Departure Marked by Exercises Both Appropriate and Impressive.
SOLEMN SERVICES HELD SUNDAY.
Milburn Home the Scene of Unutterable Woe and Beautiful Religious
Ceremony—Body in State at the City Hall—Interesting Incidents of
Buffalo, Sept. 16.—The remains of
the late president of the United States were placed on a special
funeral train at 8:30 a. m., and the journey to Washington begun.
The exercises incident to the departure were appropriate and impressive.
Myriads reverently displayed their respect to the memory of the
martyred chief executive this morning and all day Sunday. The features
of the Sabbath were the funeral services at the Milburn home and
later the viewing of the remains by the populace, the body during
the afternoon lying in state at the city hall.

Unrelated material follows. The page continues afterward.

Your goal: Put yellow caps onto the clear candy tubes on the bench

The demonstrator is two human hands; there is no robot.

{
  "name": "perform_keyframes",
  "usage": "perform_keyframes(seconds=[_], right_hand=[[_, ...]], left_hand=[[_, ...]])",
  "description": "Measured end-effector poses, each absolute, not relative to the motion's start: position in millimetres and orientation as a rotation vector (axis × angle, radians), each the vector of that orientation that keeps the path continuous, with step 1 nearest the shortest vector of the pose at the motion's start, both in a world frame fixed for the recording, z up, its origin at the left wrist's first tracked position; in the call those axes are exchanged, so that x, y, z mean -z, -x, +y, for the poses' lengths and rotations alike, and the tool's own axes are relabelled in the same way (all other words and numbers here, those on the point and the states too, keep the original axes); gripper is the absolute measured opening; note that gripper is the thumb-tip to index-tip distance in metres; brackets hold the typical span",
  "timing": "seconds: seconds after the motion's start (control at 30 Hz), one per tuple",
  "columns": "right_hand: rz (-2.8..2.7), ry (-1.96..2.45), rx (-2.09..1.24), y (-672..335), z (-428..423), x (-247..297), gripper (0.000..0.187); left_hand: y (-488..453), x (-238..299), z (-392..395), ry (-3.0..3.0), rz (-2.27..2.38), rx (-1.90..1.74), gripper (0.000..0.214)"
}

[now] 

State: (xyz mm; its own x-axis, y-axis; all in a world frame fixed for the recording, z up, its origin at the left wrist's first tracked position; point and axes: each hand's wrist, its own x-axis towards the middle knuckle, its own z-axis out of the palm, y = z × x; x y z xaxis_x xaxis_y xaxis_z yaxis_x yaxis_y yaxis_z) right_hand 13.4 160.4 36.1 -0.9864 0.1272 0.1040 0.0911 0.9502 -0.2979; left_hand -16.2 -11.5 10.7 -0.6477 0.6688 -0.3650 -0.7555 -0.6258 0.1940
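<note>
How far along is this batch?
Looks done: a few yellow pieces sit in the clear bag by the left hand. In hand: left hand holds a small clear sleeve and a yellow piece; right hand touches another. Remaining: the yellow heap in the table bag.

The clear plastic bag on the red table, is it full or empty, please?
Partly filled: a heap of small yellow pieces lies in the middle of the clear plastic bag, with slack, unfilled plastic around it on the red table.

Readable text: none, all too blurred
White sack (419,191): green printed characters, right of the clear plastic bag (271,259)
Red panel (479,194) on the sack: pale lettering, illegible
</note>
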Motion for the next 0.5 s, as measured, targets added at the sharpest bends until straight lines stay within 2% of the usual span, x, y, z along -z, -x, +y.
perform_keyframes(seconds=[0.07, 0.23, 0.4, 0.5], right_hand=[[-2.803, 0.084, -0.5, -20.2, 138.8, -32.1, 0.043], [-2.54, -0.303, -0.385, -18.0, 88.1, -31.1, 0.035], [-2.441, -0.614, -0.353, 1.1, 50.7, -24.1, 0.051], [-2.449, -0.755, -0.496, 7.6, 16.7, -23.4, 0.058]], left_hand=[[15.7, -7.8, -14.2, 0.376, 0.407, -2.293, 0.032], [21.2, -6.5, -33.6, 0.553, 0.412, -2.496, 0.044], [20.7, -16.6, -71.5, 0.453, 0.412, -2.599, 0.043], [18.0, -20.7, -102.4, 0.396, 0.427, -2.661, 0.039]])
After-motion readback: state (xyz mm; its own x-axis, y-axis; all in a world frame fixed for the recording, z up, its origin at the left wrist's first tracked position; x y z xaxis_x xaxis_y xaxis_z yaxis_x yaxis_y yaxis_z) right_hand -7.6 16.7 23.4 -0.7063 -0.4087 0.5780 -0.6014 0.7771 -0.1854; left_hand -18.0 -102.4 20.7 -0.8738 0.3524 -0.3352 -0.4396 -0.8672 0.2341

Long before the time set for the funeral
services the vicinity of the Milburn house was astir with preparations.
Long platoons of police officers, mounted and on foot, arrived at
the grounds, and were posted in details along the streets approaching
the house. Major General John R. Brooke, department commander of
the east, who was personally in command of all the forces participating
in the escort, arrived at 10 o’clock.
At 10:30 o’clock the military and
naval detachments took temporary station on West Ferry street, immediately
around the corner from the Milburn house. The naval contingent was
fittingly represented in all branches. Meantime members of the cabinet,
officials high in the government service and near friends of the
martyred president began to fill the walks leading up to the entrance
of the Milburn residence, and with bowed heads they entered the
house. It was just eight minutes after the opening of the service
when a covered barouche drove up to the house bringing President
Roosevelt and Mr. and Mrs. Wilcox, at whose home he is a guest.
The president looked grave as he alighted and turned to assist Mrs.

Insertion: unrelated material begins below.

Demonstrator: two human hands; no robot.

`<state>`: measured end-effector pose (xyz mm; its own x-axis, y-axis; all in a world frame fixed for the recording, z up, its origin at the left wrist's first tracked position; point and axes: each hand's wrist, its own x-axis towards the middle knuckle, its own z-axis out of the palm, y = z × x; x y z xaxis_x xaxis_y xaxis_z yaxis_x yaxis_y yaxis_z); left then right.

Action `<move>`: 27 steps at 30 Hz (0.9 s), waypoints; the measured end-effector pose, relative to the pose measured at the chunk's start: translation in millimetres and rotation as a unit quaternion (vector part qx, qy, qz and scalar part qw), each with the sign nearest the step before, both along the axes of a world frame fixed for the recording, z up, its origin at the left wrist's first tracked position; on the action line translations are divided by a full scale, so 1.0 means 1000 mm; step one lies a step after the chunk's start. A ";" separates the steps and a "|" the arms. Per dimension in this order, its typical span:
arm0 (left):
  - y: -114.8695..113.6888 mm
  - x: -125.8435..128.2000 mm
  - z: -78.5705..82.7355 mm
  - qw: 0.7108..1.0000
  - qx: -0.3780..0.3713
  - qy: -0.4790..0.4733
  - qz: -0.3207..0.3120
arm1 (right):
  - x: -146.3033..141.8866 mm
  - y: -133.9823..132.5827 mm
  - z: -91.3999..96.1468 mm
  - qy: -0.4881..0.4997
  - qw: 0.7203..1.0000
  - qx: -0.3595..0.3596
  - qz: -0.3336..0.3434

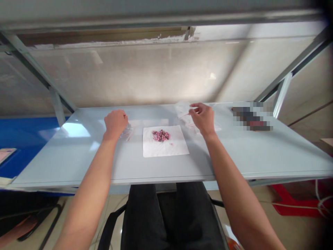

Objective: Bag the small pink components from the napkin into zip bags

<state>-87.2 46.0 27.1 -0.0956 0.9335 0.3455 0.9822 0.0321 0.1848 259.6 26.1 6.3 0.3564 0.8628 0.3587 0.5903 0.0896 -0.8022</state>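
Noting my left hand (116, 124) clenching beside a small clear bag (127, 133), my right hand (203, 119) pinching a clear plastic bag (182, 109), and pink beads (161, 135) sitting between them on a white paper napkin (164, 141), on a pale table (241, 156).

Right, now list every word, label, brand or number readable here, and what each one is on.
Nothing is readable: the small clear plastic bag by the left hand and the clear plastic bag at the right hand show no legible print; the pixelated object is too blurred.
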 end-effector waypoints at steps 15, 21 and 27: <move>0.012 -0.004 -0.003 0.992 -0.071 -0.068 -0.081 | 0.004 0.000 -0.019 -0.296 0.955 0.011 0.010; 0.004 0.001 -0.004 0.997 -0.073 0.009 0.013 | -0.006 -0.003 -0.003 -0.200 0.967 0.155 -0.020; 0.014 0.000 -0.010 0.999 0.007 -0.042 -0.018 | -0.056 -0.015 -0.001 -0.041 0.968 0.142 0.204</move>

Wilcox from the carriage. His face did not relax into a smile to
the salutations of those nearest the carriages, but he acknowledged
the greetings silently and with an inclination of the head. Word
passed up the well filled walk that the president had arrived, and
those waiting to gain entrance fell back, making a narrow lane through
which Mr. Roosevelt passed along to the house.
As the president passed within the
house and the services were about to begin the long line of soldiers
and sailors swung in columns of fours into Delaware avenue and formed
in battalion front along the beautiful thoroughfare opposite the
house and immediately facing it. On the extreme left were the regulars,
on the right the sailors and marines, in the center the national
guardsmen. They stood at parade rest, with colors lowered, each
flag wound about its staff and bound with crepe. The front of the
house and the lawns had been cleared by this time and the sweep
of the avenue was now deserted save for the rigid, motionless ranks
across from the house.
The service had already begun when
there was a clatter of hoofs down the avenue, and four high-stepping
black horses came into view drawing the hearse which was to bear
the casket of the dead president. It was a heavy vehicle, without
plumes or any trappings to relieve the dead black. The hearse halted
at the corner to await the conclusion of the services.
With the Dead.
Outside the house there was a half
hour of silence and waiting. Within the house of death was woe unspeakable.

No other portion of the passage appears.